Na Stradun em ruínas, donos de lojas começam a tirar os móveis e objetos do interior das casas. Põem na calçada, ainda aturdidos, tudo o que sobrou intacto. Sacodem a cabeça, calculam prejuízos, olham desolados para a catedral, que tem vários pontos destruídos. Há entulho por toda parte. Os atingidos lamentam as perdas. A Fonte de Onófrio, orgulho da comunidade, foi abalada. Tudo é caos. 

Recuperação

Pessoas andam por uma rua em um dia em Dubrovnik

Turistas andam pela Stradun, onde fica que conduz à maior parte dos prédios históricos e igrejas (Marlyana Tavares)

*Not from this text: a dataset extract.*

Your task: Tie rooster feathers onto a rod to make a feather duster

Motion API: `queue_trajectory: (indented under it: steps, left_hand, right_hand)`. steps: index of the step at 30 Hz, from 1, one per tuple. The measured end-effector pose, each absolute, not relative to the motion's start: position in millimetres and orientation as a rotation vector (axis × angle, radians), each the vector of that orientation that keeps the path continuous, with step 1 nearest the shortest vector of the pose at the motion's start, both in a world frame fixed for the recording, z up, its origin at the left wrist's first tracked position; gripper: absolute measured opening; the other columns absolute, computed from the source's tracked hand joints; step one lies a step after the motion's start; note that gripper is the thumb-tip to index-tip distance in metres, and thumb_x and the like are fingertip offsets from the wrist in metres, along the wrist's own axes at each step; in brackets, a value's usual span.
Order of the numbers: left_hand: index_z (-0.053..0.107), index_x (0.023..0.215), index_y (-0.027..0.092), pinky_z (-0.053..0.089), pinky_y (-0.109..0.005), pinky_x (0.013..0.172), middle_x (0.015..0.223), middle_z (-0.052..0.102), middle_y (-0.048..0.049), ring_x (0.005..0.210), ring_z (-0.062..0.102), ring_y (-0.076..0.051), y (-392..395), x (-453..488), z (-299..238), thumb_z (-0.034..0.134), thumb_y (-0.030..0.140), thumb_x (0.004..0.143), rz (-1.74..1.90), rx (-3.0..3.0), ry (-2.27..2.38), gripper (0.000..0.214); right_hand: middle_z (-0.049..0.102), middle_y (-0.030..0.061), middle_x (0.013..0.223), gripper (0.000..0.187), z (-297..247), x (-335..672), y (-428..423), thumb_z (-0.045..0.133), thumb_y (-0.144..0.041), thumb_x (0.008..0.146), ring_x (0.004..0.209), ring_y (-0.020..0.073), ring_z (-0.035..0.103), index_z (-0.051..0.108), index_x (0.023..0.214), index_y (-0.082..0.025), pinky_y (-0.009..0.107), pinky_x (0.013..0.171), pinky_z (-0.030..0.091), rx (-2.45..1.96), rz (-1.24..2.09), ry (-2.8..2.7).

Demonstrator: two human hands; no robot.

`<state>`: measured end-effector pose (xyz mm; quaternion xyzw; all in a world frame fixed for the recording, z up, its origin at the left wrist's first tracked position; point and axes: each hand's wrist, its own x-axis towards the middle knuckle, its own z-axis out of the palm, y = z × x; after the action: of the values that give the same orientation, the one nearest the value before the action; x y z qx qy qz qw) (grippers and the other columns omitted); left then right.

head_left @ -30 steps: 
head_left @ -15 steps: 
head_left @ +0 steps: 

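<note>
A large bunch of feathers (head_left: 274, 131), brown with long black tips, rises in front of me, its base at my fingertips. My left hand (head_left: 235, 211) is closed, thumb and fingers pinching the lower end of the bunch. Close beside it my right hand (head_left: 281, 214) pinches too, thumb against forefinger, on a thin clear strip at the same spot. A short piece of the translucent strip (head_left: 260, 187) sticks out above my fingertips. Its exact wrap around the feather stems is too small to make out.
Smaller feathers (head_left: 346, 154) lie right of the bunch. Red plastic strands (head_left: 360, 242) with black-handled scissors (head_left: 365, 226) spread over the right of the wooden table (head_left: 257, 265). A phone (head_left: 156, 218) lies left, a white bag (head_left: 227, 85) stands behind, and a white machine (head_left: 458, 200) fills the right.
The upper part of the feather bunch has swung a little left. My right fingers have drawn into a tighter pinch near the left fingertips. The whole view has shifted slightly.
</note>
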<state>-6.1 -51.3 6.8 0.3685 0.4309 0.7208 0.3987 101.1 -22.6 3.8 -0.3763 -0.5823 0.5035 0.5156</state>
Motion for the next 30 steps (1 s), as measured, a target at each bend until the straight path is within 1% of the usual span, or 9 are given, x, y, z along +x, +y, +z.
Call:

Quem se interessa por viagens e história como eu, deve visitar a galeria fotográfica War Photo Limited. O andar superior é todo dedicado ao tema da guerra local, em exposição permanente, com fotos de Ron Haviv, e outros recursos audiovisuais. No andar de baixo as exposições são temporárias, mas sempre sobre o tema. A entrada é paga.

A recuperação do que a guerra destruiu ficou em R$ 10 milhões e hoje o turismo é a principal atividade, injetando outros tantos milhões a cada ano na economia local.

Serviço

Bondinho, cidade amuralhada e o mar

Bondinho liga o Monte Srd à cidade (Deposit Photos)

Como chegar a Dubrovnik

*Muitas pessoas, como eu, chegam a Dubrovnik a bordo de navios de cruzeiros. Os navios param no Porto de Gruž, onde os passageiros dos navios pegam os ônibus até próximo ao Portão de Pile. Esse ponto de parada também acolhe os ônibus vindos de Lapad, bairro situado a 4km da cidade amuralhada, onde ficam vários hotéis.

*Cerca de 21 companhias aéreas operam no Aeroporto Internacional de Dubrovnik. A British Airways (saindo de Gatwick, em Londres) e a Easy Jet (partida de Londres Stansted) tem voos regulares, o ano inteiro. Há três voos diários ida ou volta de Zagreb pela Croatia Airlines. A companhia faz voos sem escalas para Frankfurt e voos não frequentes para Roma, Paris e Amsterdam. Outras cias saindo de Londres sao Jet2, Palmair, Wizz Air, Thompson Airways, flyBe, Bmibaby.

*De ônibus, se você estiver chegando à Croácia por Split, o trajeto rodoviário até Dubrovnik dura 4h30min. Já de Zagreb, o trajeto de ônibus dura 11h. 

Onde ficar

*Para ser mais econômico a opção é ficar em casas particulares. Elas são credenciadas e devem ter a placa azul escrito Sobe, que quer dizer quartos disponíveis . É comum, nos terminais e ônibus e ferryboat, ficarem várias pessoas oferecendo acomodações, mas é melhor dar uma olhada antes nas agências turísticas ou escritório de turismo da cidade.

*Há duas localizações de hospedagem em Dubrovnik, que tem de aluguel de casas e hostels a hotéis mais chiques. Na Cidade Velha e arredores e em Lapad. Caso opte por Lapad, onde a oferta é maior, há boa oferta de ônibus. Um casal que esteve por 4 dias em Dubrovnik me contou ter ficado hospedado nos arredores da Cidade Velha, próximo ao Monte Srd. O bondinho facilita bem a vida de quem se hospeda nessa região, mas o percurso é pago.